Splitting Data & Categorical Casting | Azure ML Tutorial Part 9

In this tutorial we will make sure all the categorical features are treated as categories using the edit meta data module. We will also setup a holdout dataset and randomly sample our dataset in two partitions, a training set and a test set.

Before we can feed this dataset into a machine learning model in Azure ML there are two things we have to take care of. First we have to make sure all the categorical features are treated as categories. We’ll use the edit meta data module once again to cast these features. Then we need to setup a holdout dataset for future evaluation of any model that we build. We will randomly sample our dataset into two partitions, a training set and a test set. The test set we will lock away to pretend that its future world data. The assumption is if the model we built can predict well on this test set, which it has never been exposed to before, it will do moderately just as well on the future world data.

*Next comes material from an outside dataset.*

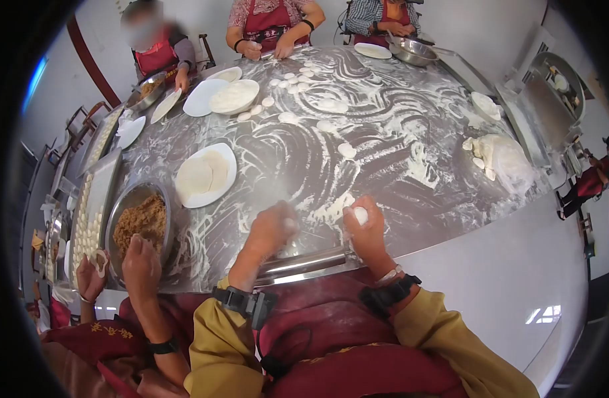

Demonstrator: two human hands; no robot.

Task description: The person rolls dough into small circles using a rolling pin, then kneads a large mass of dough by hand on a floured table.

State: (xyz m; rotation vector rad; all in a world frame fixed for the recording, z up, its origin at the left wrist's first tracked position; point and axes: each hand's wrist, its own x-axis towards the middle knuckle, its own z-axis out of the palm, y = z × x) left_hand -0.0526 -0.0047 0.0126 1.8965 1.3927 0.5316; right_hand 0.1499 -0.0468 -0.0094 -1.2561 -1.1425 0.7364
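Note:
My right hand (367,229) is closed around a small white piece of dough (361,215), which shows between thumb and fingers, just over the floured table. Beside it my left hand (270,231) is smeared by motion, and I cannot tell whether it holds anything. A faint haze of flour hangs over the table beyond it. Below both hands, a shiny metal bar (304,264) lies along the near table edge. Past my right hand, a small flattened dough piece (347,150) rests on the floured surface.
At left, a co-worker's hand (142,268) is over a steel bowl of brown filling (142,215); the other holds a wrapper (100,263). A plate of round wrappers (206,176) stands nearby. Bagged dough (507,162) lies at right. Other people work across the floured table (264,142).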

Welcome back to Data Mining with Azure Machine Learning Studio,
brought to you by Data Science Dojo.
So last time what we did was we cleaned all of our data.
We made it nice and pristine for a machine learning model,
so now we won’t get any screams at us for any known values.

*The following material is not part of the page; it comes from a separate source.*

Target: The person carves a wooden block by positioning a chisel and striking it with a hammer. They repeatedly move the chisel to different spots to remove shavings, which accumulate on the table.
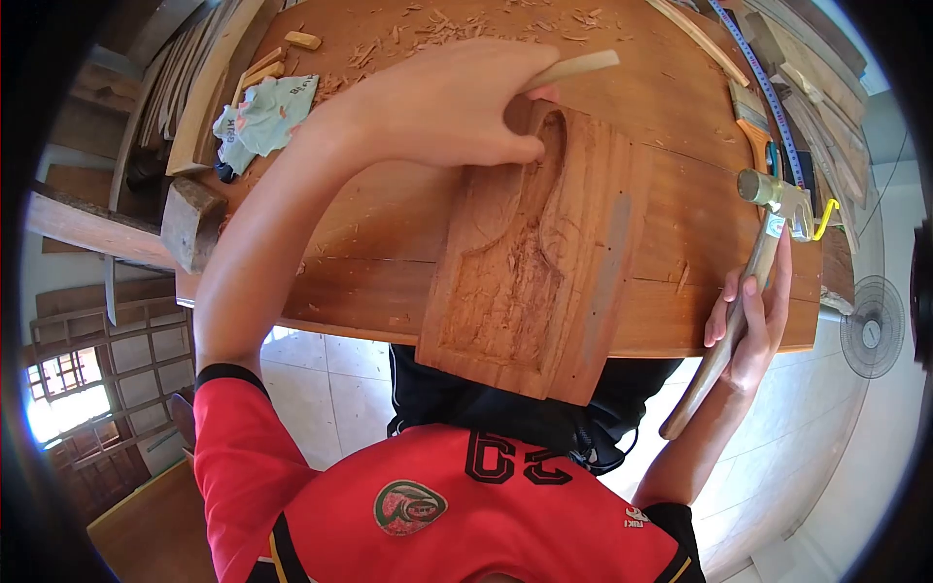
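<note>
A carved wooden board (pixel 515 282) lies on the table with its near end sticking out past the edge; a rough, hollowed recess runs along its face. My left hand (pixel 447 102) is closed over the far end of the board around a pale wooden handle (pixel 583 66), shaped like a chisel's. Any blade is hidden by the hand. Its thumb comes down near the recess. At the table's right edge, my right hand (pixel 753 325) grips the wooden shaft of a hammer (pixel 714 364), head pointing away from me.
Wood shavings (pixel 437 24) litter the wooden table (pixel 369 282). A crumpled pale green cloth (pixel 267 117) and a wood block (pixel 192 222) are at left. On the right are a brush (pixel 751 121), a blue measuring tape (pixel 777 107), wood strips (pixel 812 97) and a fan (pixel 872 327).
</note>
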Demonstrator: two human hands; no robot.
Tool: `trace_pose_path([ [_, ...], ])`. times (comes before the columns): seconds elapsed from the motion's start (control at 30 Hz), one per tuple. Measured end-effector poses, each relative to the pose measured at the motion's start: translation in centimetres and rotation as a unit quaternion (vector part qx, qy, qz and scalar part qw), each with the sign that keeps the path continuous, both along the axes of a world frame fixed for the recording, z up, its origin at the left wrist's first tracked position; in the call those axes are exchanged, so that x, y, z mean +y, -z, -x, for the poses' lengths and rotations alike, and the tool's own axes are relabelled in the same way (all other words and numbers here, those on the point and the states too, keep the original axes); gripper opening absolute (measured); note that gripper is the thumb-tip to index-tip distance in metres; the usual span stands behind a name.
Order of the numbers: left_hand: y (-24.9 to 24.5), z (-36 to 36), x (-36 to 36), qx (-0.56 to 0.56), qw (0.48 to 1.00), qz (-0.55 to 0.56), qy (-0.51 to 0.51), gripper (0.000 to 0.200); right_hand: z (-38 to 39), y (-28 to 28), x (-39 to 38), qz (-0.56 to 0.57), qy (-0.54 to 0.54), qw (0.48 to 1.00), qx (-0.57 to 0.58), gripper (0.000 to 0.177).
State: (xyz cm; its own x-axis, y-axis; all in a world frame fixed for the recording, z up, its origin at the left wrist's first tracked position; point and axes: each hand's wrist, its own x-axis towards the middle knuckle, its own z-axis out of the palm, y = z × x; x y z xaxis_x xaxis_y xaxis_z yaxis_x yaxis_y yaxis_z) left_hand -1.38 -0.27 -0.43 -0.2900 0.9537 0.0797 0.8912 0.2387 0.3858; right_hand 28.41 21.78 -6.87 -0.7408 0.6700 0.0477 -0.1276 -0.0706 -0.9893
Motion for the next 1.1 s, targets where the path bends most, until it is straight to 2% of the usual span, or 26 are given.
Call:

And today what we’re going to do,
is we’re going to make sure, before we feed this
into the machine learner model, that all of our features
are casted in their proper data types.
So the machine learner model will behave differently
based upon how the categories are typed.
And then the next thing we’ve got to do
is, we’ve got to split our data into two partitions, a test
set, and a training set.
So the first thing we’re getting to is categorical data.
So why is categorical data need to be treated differently?
So numerics you can leave as numerics.
Just make sure they’re listed as numerics.
But let’s look at this data right here,
where it’s flight ID and state.
So clearly state in this case is going to be a category.
Arizona, Washington, Arizona, Texas.
But the whole backbone of machine learning
is based upon math, algorithms, and things like that.
And you can’t do math on this category.
You can’t divide for example, Arizona by Washington.
You can’t add Washington to Arizona
and get something else out.
So the next back bone is it can’t do distance calculations.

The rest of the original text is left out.